Whether such an edition will be a more correct Finnegans Wake, is in the end undecidable, but at least it will be a more corrected one. And all in all a genetic edition along these lines will also be a good introduction to the content of Finnegans Wake itself, even apart from the fact that almost all emendations and relocated additions are very informative for the course of the story. For instance in this particular fragment the three additions that were sadly lost on three different occasions, 'it being all rock', 'petrified' and 'ouxtrador', all three offer a clear view of the situation in which Earwicker finds himself at that precise moment: chased into a room extra-door, outside the door by Herr Betreffender, Earwicker feels as if he is lain into a stoney grave.

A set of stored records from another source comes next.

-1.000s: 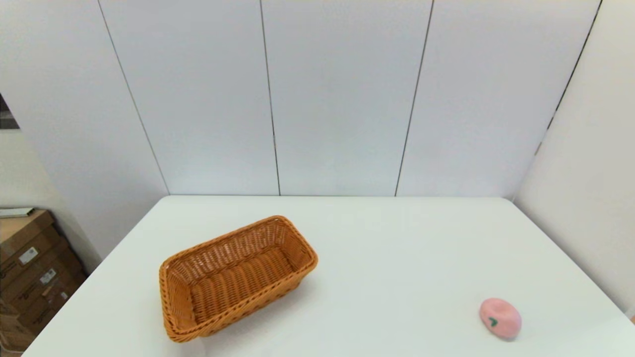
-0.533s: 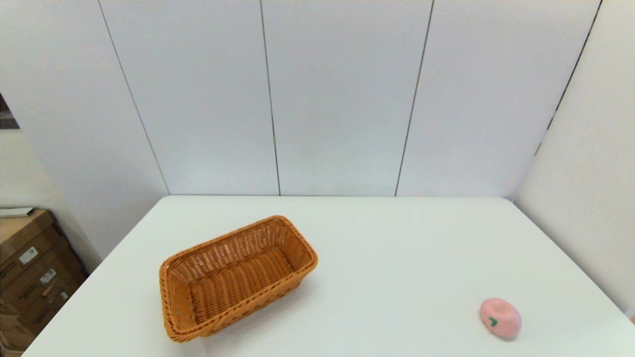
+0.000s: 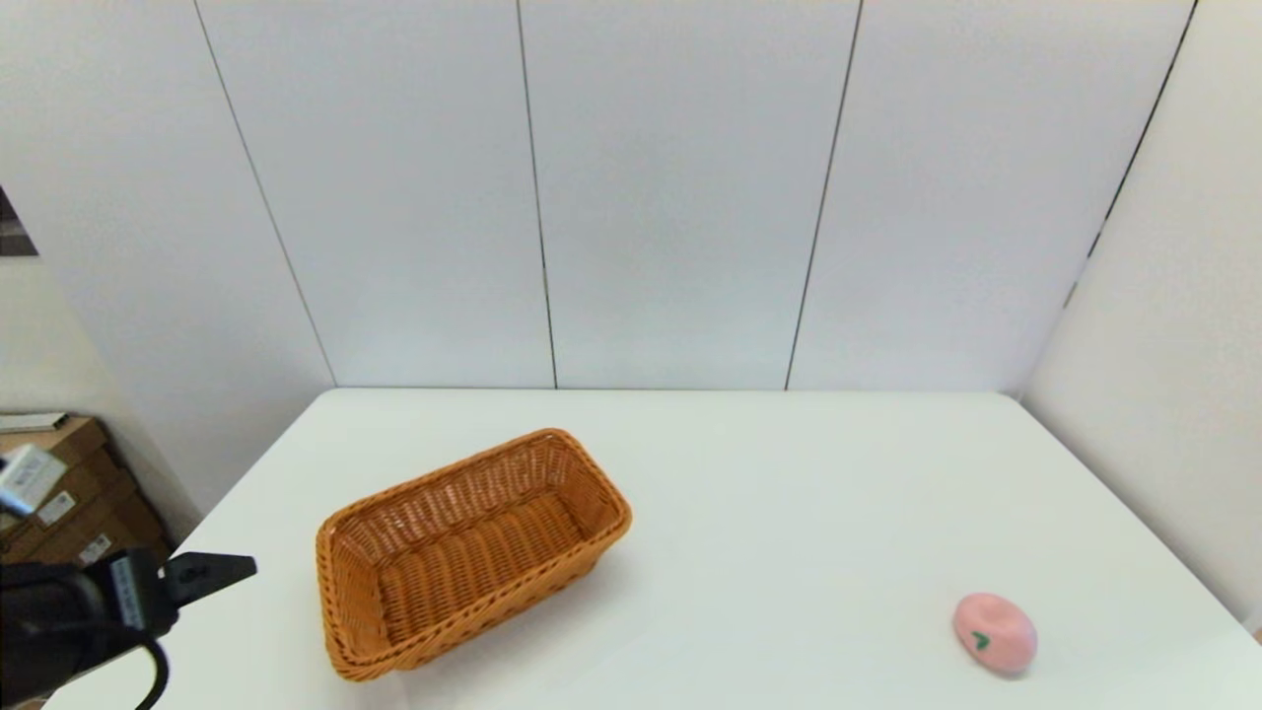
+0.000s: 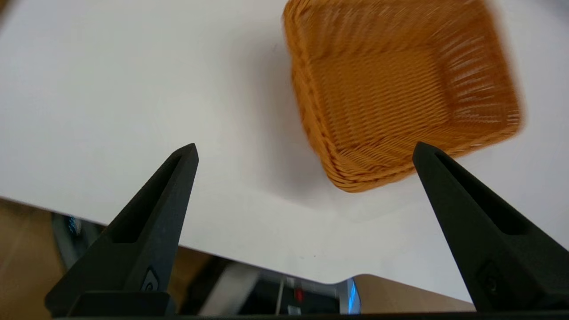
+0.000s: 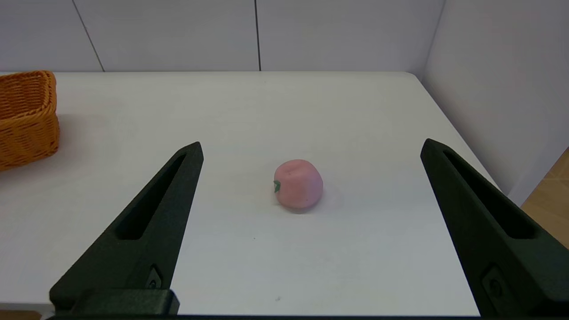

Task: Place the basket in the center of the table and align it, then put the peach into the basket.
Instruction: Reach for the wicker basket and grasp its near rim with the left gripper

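Basket [image 3: 471, 552] sits skewed on the table [image 3: 789, 493], at about 9 o'clock from centre. Peach [image 3: 994, 633] lies well apart, at 4 o'clock near the front edge. Left gripper [image 4: 304, 151] — fingers spread, empty — hovers over the table's left edge beside the basket. Right gripper [image 5: 311, 149] — spread wide, facing the peach, not touching.

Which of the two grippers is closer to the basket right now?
The left gripper: it is beside the basket at the table's left edge, fingers spread. The right gripper is out of the head view, facing the peach.
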Robot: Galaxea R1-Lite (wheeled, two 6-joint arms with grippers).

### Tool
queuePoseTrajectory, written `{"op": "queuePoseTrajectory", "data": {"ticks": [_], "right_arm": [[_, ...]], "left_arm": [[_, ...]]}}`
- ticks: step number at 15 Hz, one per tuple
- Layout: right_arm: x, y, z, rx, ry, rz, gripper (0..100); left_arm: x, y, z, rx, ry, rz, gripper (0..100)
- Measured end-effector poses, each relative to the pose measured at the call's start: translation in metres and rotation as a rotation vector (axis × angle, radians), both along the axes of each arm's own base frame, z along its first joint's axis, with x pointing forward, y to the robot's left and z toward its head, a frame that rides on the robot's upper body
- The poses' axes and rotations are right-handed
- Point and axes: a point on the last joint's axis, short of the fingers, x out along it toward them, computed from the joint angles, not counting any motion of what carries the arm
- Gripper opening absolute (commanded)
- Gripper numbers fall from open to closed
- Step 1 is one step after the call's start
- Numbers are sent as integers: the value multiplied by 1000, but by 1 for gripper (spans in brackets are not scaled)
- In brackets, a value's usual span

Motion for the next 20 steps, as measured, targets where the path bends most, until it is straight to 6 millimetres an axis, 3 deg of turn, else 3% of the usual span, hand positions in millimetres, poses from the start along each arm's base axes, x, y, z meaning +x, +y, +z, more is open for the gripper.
{"op": "queuePoseTrajectory", "data": {"ticks": [3,6,10,13,14,20], "right_arm": [[0,0,0,0,0,0,100],[0,0,0,0,0,0,100],[0,0,0,-1,0,0,100],[0,0,0,0,-1,0,100],[0,0,0,0,0,0,100],[0,0,0,1,-1,0,100]], "left_arm": [[60,-7,-28,-63,237,47,100],[104,-19,-57,-116,378,69,100],[141,-32,-87,-145,464,65,100],[153,-40,-105,-164,502,70,100],[154,-42,-109,-172,517,66,0],[157,-49,-116,-180,522,67,0]]}}
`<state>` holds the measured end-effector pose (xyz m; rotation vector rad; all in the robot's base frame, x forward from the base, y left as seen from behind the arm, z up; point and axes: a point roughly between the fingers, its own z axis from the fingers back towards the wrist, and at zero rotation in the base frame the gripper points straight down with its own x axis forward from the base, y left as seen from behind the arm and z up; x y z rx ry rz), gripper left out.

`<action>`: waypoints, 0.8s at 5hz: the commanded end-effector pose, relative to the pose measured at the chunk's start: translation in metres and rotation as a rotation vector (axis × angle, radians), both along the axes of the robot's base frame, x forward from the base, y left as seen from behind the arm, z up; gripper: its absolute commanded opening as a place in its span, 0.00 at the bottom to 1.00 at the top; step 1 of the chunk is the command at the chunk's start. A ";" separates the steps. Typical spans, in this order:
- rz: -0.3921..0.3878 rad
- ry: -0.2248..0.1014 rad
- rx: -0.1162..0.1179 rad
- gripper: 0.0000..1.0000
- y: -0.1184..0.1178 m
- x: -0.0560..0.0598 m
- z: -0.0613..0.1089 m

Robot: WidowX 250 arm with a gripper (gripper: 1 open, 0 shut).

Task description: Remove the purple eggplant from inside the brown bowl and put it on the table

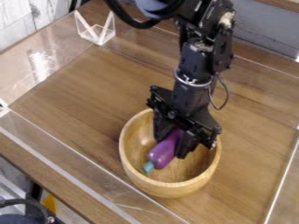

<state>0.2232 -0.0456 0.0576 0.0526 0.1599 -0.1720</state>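
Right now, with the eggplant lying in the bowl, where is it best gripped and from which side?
Probably across its thick purple middle, from straight above. The purple eggplant lies slanted in the brown bowl, teal stem end lowest, and the thick rim blocks any sideways approach. The end effector is already pointing down over its upper end, jaws either side.

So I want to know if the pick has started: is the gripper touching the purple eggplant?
Cannot tell. The camera view shows the gripper straddling the purple eggplant, but no contact or gap shows plainly.
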 end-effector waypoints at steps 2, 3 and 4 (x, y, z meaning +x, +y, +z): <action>-0.022 -0.080 0.001 0.00 -0.002 0.012 0.025; -0.029 -0.087 0.010 0.00 -0.001 0.013 0.030; -0.035 -0.090 0.017 0.00 0.000 0.013 0.033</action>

In this way, we still can't look inside Joyce's head to find out how he really meant everything, but we are able to look over his shoulder on his writing desk, or rather on his bed where he lay writing, clad in white and with a bottle of mineral water within reach. Of course, a bookshelf can be written about every lost comma, but we have to start somewhere. The scholarly ideal would be a total genetic transcription of all levels, a synoptic-critical variorum-edition without any concessions to the reader, without any reader-friendly reading text to go with it, but instead full of pointed brackets, daggers and double-daggers, deletions and even colours. And the whole lot published in a priceless series of academically priced dvd's. For that we cannot wait. And who can? Sooner will be found out which words in the Bible are from the hand of God and which ones are later interpolations of the scribes.

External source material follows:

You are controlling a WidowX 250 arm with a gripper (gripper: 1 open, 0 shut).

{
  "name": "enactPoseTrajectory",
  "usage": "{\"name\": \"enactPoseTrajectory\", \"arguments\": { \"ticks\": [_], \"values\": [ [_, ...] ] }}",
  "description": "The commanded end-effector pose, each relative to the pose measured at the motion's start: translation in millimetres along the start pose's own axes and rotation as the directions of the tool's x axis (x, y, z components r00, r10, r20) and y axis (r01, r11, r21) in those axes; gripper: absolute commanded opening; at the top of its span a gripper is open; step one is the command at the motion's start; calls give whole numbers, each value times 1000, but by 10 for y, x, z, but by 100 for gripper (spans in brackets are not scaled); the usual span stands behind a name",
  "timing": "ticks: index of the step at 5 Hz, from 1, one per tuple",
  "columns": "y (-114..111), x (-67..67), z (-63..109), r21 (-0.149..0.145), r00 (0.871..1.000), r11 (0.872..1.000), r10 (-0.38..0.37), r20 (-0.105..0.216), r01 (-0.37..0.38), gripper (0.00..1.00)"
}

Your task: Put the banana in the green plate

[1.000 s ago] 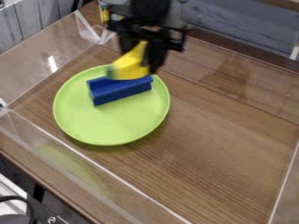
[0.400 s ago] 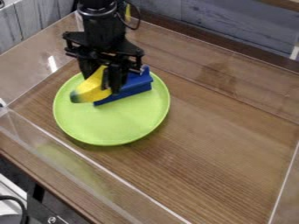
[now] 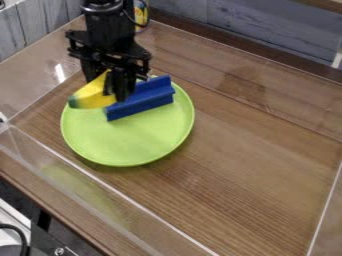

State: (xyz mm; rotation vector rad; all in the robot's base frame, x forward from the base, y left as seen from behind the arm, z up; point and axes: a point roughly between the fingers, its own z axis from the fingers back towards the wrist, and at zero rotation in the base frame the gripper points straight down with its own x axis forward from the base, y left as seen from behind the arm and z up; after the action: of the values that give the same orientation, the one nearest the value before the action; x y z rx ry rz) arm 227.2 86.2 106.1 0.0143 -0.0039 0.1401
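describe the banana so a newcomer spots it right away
Find the big lime-green plate. Above its upper left part, the black gripper holds the banana. It is the stubby yellow piece, unlike the straight blue block on its right.

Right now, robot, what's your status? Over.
End effector shut on banana, above green plate. Blue block close beside banana, in the way. Over.

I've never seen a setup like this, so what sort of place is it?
Probably a robot test bench with toy props: a black robot arm stands over a wooden tabletop, with a toy banana and a blue block at a lime-green plate.
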Motion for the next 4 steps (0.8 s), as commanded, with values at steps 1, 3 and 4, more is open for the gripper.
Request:
{"name": "enactPoseTrajectory", "arguments": {
  "ticks": [1,3,4],
  "values": [
    [-9,60,31,10,998,998,-65,26,65,0],
    [15,20,-38,7,993,993,-115,6,115,0],
    [77,-12,-49,3,995,995,-104,-5,104,0]
  ]
}}
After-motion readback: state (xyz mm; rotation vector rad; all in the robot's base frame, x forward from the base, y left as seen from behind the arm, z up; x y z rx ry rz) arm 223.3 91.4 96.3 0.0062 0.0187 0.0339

Finnegans Wake is a book that intrigues. It intrigued you, dear Wakeologists, and that thou shalt never forget. But the Wake is not the toy of Wakeology. It belongs to the readers. The Wake scholars have a duty to produce a text that is as good and correct as possible and not to dream on and get bogged down in endless arguments about the impossibility of such a project. All reasons against a restoration are not based on respect and love, but on fear and awe, and fear and awe are bad counselors. Thou art not a secret society, although it sometimes seemeth like that. The knowledge, the know-how is there, and with knowledge it is the same as with guns: once they exist, they will be used. Every nonproliferation-treaty about emendations of transmissional departures is doomed to fail. So, you'd better prepare a good revised edition, or else moonlighting bunglers like ourselves will do the job for you and jump in the gap in the common Joycean market. With a fresh edition of the Wake, you can give the Joyce manuscripts a real new future. Finnegans Wake, the next generation!